[Aim of the exercise]:
Below are records; count the lines that contain "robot" and state only that count.

[Given information]:

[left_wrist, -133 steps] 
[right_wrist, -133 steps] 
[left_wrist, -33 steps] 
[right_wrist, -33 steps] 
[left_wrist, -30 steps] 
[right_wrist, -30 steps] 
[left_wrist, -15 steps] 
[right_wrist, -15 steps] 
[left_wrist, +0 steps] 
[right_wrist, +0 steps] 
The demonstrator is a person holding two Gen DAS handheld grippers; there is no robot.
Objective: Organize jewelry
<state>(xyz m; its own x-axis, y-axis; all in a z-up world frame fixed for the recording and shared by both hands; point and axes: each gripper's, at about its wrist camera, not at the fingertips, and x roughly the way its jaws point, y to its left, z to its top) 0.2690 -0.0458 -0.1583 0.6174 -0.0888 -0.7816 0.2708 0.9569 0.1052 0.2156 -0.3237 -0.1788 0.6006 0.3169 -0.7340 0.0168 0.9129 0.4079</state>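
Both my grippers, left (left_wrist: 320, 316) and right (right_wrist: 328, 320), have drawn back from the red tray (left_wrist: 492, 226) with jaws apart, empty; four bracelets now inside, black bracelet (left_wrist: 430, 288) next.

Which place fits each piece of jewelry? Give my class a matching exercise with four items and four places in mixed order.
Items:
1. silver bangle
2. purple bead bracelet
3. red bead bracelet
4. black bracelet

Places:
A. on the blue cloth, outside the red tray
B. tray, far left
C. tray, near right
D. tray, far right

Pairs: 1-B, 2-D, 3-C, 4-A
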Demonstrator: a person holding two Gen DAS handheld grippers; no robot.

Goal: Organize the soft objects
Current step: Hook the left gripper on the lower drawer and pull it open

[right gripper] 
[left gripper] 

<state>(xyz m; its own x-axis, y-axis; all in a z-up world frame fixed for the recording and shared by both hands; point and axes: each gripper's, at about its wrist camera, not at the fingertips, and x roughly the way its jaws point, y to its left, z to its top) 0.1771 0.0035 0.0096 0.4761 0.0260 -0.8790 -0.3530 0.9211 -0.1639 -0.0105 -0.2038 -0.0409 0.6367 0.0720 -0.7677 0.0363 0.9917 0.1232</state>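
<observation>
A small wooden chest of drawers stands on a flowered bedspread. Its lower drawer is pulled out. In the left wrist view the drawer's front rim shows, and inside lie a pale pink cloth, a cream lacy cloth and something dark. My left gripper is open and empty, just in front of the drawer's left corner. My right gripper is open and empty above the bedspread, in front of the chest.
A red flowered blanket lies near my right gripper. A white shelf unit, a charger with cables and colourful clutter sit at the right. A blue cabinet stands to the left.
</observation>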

[Reply]:
2